*TRY IT*
Leave the pictures out. Retype exactly the lines below from the one containing "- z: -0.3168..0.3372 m" through the one containing "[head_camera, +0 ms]", and no others.
[DATASET RECORDS — start]
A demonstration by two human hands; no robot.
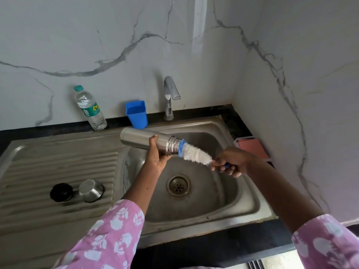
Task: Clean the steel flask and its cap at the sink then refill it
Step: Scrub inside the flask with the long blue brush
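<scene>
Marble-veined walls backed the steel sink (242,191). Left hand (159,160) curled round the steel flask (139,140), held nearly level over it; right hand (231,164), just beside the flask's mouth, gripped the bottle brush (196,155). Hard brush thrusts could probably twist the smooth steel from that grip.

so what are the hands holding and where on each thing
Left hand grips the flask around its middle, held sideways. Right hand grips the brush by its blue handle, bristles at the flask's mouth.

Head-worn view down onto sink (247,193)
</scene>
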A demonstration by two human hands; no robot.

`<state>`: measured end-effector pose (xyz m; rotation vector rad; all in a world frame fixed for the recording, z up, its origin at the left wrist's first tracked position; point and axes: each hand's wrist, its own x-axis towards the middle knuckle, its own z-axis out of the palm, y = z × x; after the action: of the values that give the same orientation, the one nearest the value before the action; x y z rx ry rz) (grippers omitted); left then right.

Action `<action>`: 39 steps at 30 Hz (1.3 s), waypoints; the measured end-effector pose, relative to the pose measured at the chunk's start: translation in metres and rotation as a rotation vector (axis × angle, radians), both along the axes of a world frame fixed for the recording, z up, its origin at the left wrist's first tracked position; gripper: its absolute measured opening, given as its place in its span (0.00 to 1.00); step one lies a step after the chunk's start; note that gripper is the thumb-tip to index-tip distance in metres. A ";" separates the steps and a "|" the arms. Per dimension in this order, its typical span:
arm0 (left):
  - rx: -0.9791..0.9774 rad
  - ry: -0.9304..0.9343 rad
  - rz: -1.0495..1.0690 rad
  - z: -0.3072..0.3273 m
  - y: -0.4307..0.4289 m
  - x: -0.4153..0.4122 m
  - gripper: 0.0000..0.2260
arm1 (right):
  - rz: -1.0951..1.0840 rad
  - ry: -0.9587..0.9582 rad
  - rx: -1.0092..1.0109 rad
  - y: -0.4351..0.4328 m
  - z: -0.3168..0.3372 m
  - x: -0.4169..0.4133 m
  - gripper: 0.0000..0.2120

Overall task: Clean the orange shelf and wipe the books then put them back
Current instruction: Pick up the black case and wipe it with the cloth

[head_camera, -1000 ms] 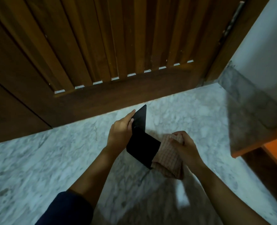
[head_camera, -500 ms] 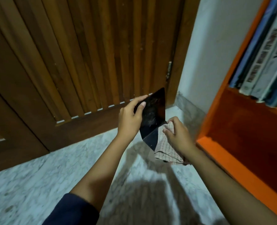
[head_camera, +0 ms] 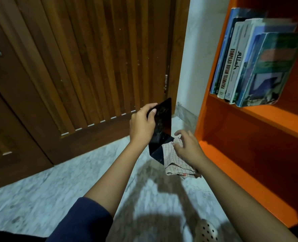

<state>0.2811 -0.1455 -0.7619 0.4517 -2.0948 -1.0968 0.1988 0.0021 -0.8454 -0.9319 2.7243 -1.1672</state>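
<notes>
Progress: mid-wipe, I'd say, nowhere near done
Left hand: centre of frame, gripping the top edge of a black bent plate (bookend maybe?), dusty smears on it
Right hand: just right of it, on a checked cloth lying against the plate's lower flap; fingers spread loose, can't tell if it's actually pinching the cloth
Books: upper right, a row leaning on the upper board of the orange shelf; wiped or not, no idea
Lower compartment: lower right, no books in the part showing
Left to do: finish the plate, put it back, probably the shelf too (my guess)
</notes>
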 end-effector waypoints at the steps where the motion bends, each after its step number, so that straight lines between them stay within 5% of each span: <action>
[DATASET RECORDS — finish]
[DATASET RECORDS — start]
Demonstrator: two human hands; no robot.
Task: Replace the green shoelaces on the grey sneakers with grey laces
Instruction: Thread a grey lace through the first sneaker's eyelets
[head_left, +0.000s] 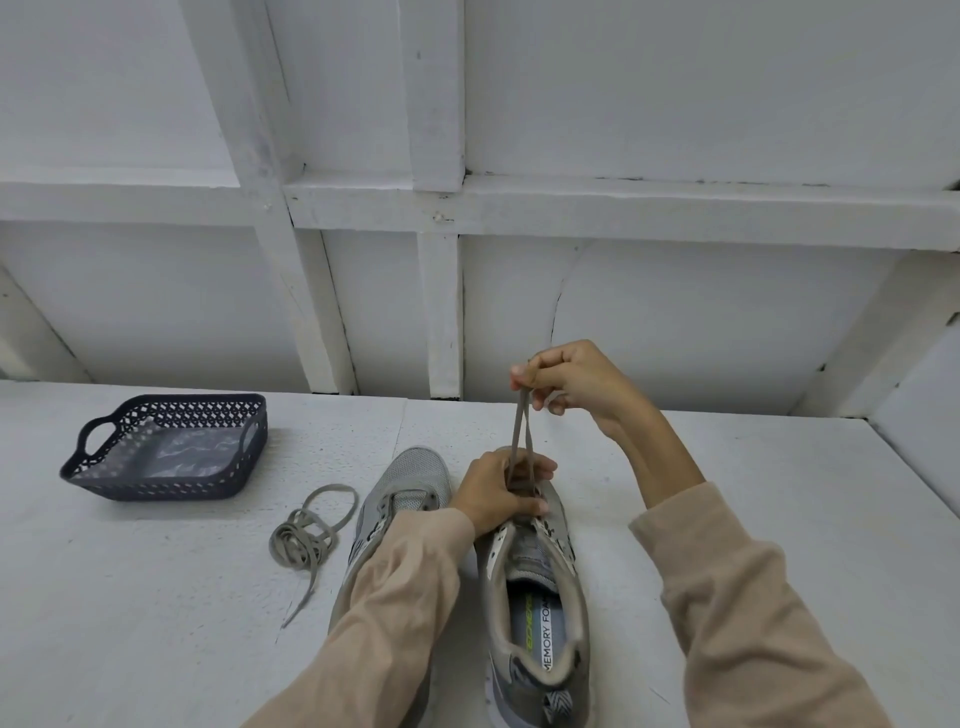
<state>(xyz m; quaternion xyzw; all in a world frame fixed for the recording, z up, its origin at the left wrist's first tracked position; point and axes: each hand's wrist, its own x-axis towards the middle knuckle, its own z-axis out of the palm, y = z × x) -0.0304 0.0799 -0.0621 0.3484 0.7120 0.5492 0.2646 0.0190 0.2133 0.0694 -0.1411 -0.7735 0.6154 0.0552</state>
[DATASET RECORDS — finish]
*YOUR SOLUTION*
  - z: -0.3168..0.3372 m
  - x: -0.4169..0.4133 m
  - gripper: 0.0000..0.2120

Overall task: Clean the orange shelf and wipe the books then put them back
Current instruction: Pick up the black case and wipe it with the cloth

[head_camera, -1000 ms] 
[head_camera, -500 ms] 
[head_camera, +0 ms] 

Nothing further remains in this exercise.